Treasury yields had fallen back of late after the failure of three U.S. banks, alongside the rescue-takeover of Credit Suisse CS, -1.23%, raised fears the sector’s travails would damage economic activity and encourage the Federal Reserve to begin cutting interest rates sooner than previously thought.

Markets are pricing in a 69% probability that the Fed will leave interest rates at a range of 4.75% to 5.0% after its meeting on May 3rd, according to the CME FedWatch tool.

The central bank is expected to take its Fed funds rate target to 4.9% by May 2023, and to have cut back to 4.1% by December, according to 30-day Fed Funds futures.

There are no notable U.S. economic updates set for release on Monday, but there will be some Fed-speak when Governor Philip Jefferson is due to deliver comments at 5 p.m. Eastern.

In Europe, German 10-year bund yields rose 6.5 basis points to 2.194% after the region’s bank shares rallied and a report showed the country’s business sentiment improving for the sixth consecutive month.

What are analysts saying

“In a time of incredibly elevated uncertainty, we once again see markets as underpricing the level of policy rates this year and have maintained our base case for policy rates to reach 5.50-5.75% despite an undeniably dovish March FOMC meeting even with a 25bp hike,” said Veronica Clark, U.S. economist at Citi in a note published late Friday.

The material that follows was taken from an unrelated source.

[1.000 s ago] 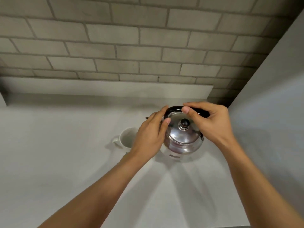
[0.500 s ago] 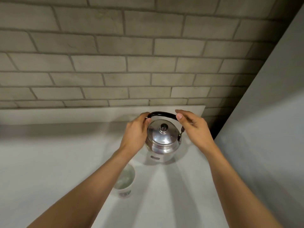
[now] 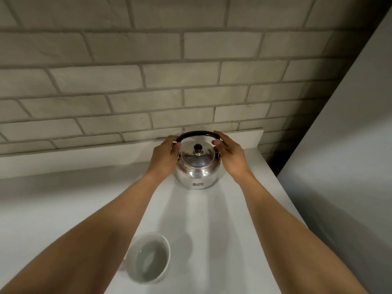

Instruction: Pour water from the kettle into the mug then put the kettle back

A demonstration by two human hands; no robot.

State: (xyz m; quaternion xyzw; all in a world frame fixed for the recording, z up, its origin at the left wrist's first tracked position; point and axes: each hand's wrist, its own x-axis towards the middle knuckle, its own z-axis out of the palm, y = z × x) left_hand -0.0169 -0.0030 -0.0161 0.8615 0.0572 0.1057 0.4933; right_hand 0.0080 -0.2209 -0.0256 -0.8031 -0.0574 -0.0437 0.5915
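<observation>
We see the kettle (image 3: 196, 166) far on the worktop (image 3: 53, 209) by the wall (image 3: 148, 81), our hands either side; the mug (image 3: 149, 257) sits near, left.

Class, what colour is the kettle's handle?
Black; the kettle handle arches over a shiny silver body, clearest in the head view.

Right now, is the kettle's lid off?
No, the lid sits closed on the kettle, its dark knob upright under the handle.
</observation>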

“We saw the lack of change in SEP [summary of economic projections] forecasts as more reflecting substantially elevated uncertainty as opposed to a firm expectation that rates will only need to rise modestly further, if at all. While we do expect tightening of lending conditions to weigh on growth, this is unlikely to be reflected immediately in upcoming economic data, which should remain generally strong.”

“In particular, consistently strong upcoming inflation prints (core CPI 0.4-0.6%MoM) will make it hard for the Fed to pause rate hikes without risking credibility in fighting inflation after continuous comments on needing to see broad-based evidence that inflation is sustainably coming down,” Clark added.